Personal information
- Full name: Yésica Soledad Menín
- Date of birth: July 5, 1989 (age 35)
- Place of birth: Conesa, Argentina
- Position(s): Striker

Senior career*
- Years: Team / Apps / (Gls)
- 2012–: San Marino Academy

= Yésica Menín =

Argentine footballer (born 1989)

Yésica Soledad Menín (born 5 July 1989) is an Argentine former footballer who played as a striker for San Marino Academy.

==Early life==

She has been nicknamed "Chechu". She figure-skated as a child. She studied business administration.

==Career==

In 2012, she signed for Sammarinese side San Marino Academy. She captained club.
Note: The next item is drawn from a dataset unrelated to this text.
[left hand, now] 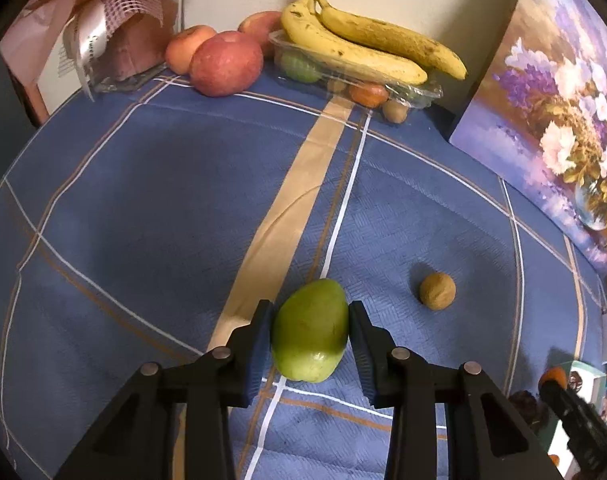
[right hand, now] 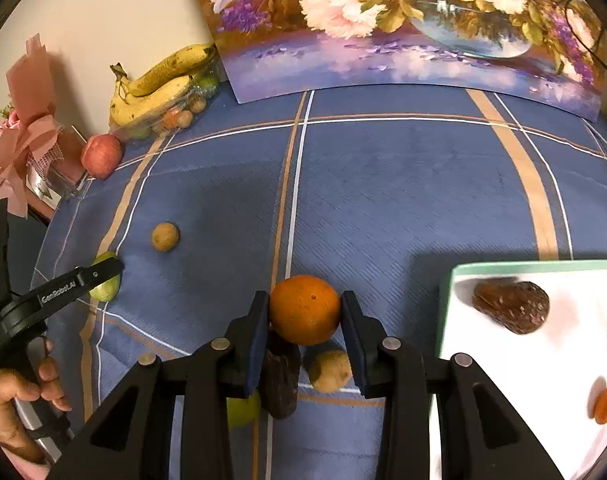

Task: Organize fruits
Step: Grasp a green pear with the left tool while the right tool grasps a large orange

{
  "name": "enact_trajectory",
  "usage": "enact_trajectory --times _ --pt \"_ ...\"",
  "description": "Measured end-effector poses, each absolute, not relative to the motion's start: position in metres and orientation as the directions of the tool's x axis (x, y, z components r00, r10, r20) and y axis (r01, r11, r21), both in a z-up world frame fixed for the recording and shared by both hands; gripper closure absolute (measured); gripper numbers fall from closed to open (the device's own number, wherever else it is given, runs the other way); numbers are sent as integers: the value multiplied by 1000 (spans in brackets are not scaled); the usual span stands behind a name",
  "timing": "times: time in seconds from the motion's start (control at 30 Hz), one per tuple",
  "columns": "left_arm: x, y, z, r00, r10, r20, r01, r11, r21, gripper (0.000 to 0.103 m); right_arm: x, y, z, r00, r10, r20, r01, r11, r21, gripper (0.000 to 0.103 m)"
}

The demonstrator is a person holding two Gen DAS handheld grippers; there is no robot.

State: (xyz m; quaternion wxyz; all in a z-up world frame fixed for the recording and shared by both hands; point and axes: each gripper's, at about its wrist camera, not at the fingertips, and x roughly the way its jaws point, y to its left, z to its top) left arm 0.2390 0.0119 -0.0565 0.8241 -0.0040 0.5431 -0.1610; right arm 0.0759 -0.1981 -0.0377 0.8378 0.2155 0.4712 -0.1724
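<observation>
On the blue checked cloth (left hand: 143, 200), clamped left gripper (left hand: 309, 330) on green fruit (left hand: 309, 332) and right gripper (right hand: 304, 312) on orange (right hand: 304, 309), evidently for sorting, white tray (right hand: 503, 272) just beside.

Desk (left hand: 143, 208) under a blue plaid cloth (right hand: 383, 184)

Apples (left hand: 225, 64), a clear tray (left hand: 407, 94) with bananas (left hand: 355, 46), a small brown fruit (left hand: 437, 291) and a leaning flower painting (right hand: 403, 28) sit on it.
</observation>
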Motion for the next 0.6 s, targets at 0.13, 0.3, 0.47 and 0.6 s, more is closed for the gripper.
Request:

She was regarded as one of their most important players. She helped them achieve promotion. She became the second Sammarinese player to play in the Italian top flight. She became the first Argentine to score in the Italian top flight.

==Style of play==

She mainly operates as a striker. She has been described as an "assister rather than scorer".

==Personal life==

She is a native of Conesa, Argentina. She obtained a Sammarinese passport. She has a Sammarinese great-grandfather. Her brother Cristian is a fellow footballer, like her cousin Danilo Rinaldi, who represented San Marino internationally.